DST-Det: Simple Dynamic Self-Training for Open-Vocabulary Object Detection
Shilin Xu*
·
Xiangtai Li*
·
Size Wu
·
Wenwei Zhang
Yunhai Tong
.
Chen Change Loy
PKU, S-Lab(MMlab@NTU)
Xiangtai is the project leader and corresponding author.
For the detailed comparison results, see [[Project Page](https://xushilin1.github.io/dst-det)].
## Abstract
This paper presents a novel method for open-vocabulary object detection (OVOD) that aims to detect objects \textit{beyond} the set of categories observed during training.
Our approach proposes a dynamic self-training strategy that leverages the zero-shot classification capabilities of pre-trained vision-language models, such as CLIP, to classify proposals as novel classes directly. Unlike previous works that ignore novel classes during training and rely solely on the region proposal network (RPN) for novel object detection, our method selectively filters proposals based on specific design criteria.

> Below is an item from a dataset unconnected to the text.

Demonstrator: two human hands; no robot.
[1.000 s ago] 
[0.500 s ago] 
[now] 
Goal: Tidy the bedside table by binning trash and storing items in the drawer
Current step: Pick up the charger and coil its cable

The resulting set of identified proposals serves as pseudo labels for novel classes during the training phase, enabling our self-training strategy to improve the recall and accuracy of novel classes in a self-training manner without requiring additional annotations or datasets. Empirical evaluations on the LVIS and COCO datasets demonstrate significant improvements over the baseline performance without incurring additional parameters or computational costs during inference. Notably, our method achieves a 1.7\% improvement over the previous F-VLM method on the LVIS validation set. Moreover, combined with offline pseudo label generation, our method improves the strong baselines over 10 \% mAP on COCO.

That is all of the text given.